* About this exercise: From the first line to the last, retype everything below exactly, minus the pictures.

* Recorded data:
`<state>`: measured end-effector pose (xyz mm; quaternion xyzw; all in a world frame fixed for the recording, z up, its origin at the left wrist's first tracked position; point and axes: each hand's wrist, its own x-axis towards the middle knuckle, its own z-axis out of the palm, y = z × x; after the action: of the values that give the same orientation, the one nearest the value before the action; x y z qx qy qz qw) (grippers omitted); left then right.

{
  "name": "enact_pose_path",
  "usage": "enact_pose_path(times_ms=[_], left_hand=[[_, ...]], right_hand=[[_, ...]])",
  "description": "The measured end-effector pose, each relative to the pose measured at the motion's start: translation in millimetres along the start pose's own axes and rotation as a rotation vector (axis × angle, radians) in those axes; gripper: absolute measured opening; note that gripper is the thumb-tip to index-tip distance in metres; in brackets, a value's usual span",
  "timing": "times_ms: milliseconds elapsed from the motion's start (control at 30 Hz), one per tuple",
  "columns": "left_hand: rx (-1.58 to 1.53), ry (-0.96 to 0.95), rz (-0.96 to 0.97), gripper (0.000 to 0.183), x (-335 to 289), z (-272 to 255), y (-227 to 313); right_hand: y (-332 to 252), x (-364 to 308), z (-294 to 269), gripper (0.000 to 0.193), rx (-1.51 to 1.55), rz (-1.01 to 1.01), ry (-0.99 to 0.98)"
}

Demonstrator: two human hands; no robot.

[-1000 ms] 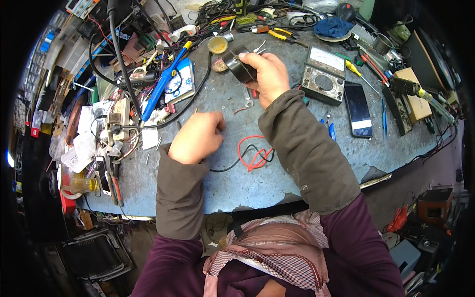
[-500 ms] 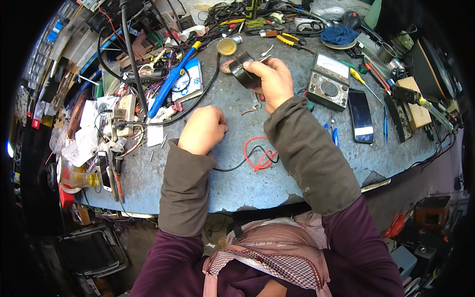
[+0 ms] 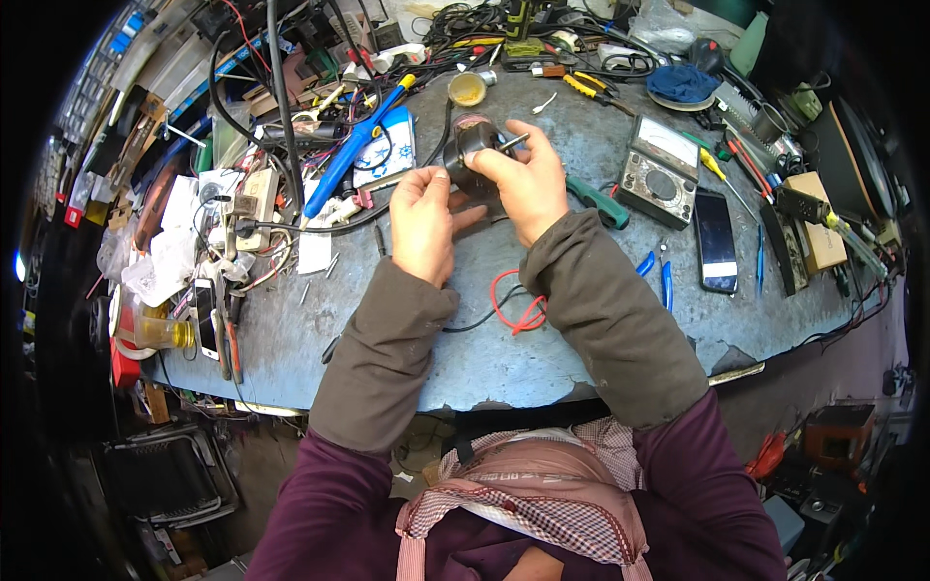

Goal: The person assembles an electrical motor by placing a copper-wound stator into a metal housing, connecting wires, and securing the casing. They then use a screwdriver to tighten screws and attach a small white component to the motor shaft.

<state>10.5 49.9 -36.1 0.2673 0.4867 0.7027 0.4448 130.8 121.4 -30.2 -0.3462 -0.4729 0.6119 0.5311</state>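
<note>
Above the middle of the bench, my right hand point(image 3: 531, 182) grips a black round part point(image 3: 469, 165). A short rod with a pale end point(image 3: 513, 142) shows between its thumb and fingers. My left hand point(image 3: 424, 218) is closed at the left edge of the same part, thumb and forefinger pinched together and other fingers reaching underneath. A thin greyish strip point(image 3: 389, 180) shows just left of those fingers; whether they hold it I cannot make out. Under my wrists lies a red and black wire point(image 3: 521, 315). A green-handled tool point(image 3: 599, 201) lies right of my right hand.
On the right are an analog multimeter point(image 3: 659, 179), a black phone point(image 3: 715, 242) and blue-handled pliers point(image 3: 666, 281). A blue soldering iron point(image 3: 349, 160), cables and a white phone point(image 3: 205, 318) crowd the left. Beyond my hands stands a small yellowish tub point(image 3: 468, 90).
My left hand has risen from the bench and moved up and right to the black part. The right hand has turned that part. The view has shifted slightly.
</note>
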Motion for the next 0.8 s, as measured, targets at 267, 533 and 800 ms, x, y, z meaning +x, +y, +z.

* Answer to the problem:
`<state>`: measured end-effector pose (xyz mm; quaternion xyzw; all in a world frame fixed for the recording, z up, its origin at the left wrist's first tracked position; point and axes: each hand's wrist, its own x-axis towards the middle knuckle, its own z-axis out of the palm, y = z × x; after the action: of the values that give the same orientation, the one nearest the value before the action; x y z qx qy qz qw) (grippers omitted); left then right.

{
  "name": "enact_pose_path",
  "usage": "enact_pose_path(times_ms=[_], left_hand=[[_, ...]], right_hand=[[_, ...]])",
  "description": "The measured end-effector pose, each relative to the pose measured at the motion's start: translation in millimetres along the start pose's own axes and rotation as a rotation vector (axis × angle, radians) in those axes; gripper: absolute measured opening; note that gripper is the thumb-tip to index-tip distance in metres; in brackets, a value's usual span",
  "timing": "times_ms: milliseconds elapsed from the motion's start (control at 30 Hz), one per tuple",
  "columns": "left_hand: rx (-1.58 to 1.53), ry (-0.96 to 0.95), rz (-0.96 to 0.97), gripper (0.000 to 0.183), x (-335 to 289), z (-272 to 255), y (-227 to 313); right_hand: y (-332 to 252), x (-364 to 308), z (-294 to 269), gripper (0.000 to 0.193), rx (-1.51 to 1.55), rz (-1.01 to 1.01), ry (-0.99 to 0.98)"
}

Demonstrator: two human hands; no robot.

[-1000 ms] 
[-500 ms] 
[+0 ms] 

Goal: The person assembles an electrical motor by placing a copper-wound stator into a metal housing, connecting wires, and securing the casing. They then use a screwdriver to tighten screws and attach a small white component to the motor shaft.

<state>10.5 49.9 -36.1 0.2673 0.4867 0.7027 0.4448 130.8 121.4 -30.2 -0.3462 -0.4729 0.6119 0.5311</state>
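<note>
Above the middle of the bench, my right hand point(image 3: 531, 182) grips a black round part point(image 3: 469, 165). A short rod with a pale end point(image 3: 513, 142) shows between its thumb and fingers. My left hand point(image 3: 424, 218) is closed at the left edge of the same part, thumb and forefinger pinched together and other fingers reaching underneath. A thin greyish strip point(image 3: 389, 180) shows just left of those fingers; whether they hold it I cannot make out. Under my wrists lies a red and black wire point(image 3: 521, 315). A green-handled tool point(image 3: 599, 201) lies right of my right hand.
On the right are an analog multimeter point(image 3: 659, 179), a black phone point(image 3: 715, 242) and blue-handled pliers point(image 3: 666, 281). A blue soldering iron point(image 3: 349, 160), cables and a white phone point(image 3: 205, 318) crowd the left. Beyond my hands stands a small yellowish tub point(image 3: 468, 90).
My left hand has risen from the bench and moved up and right to the black part. The right hand has turned that part. The view has shifted slightly.
</note>
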Motion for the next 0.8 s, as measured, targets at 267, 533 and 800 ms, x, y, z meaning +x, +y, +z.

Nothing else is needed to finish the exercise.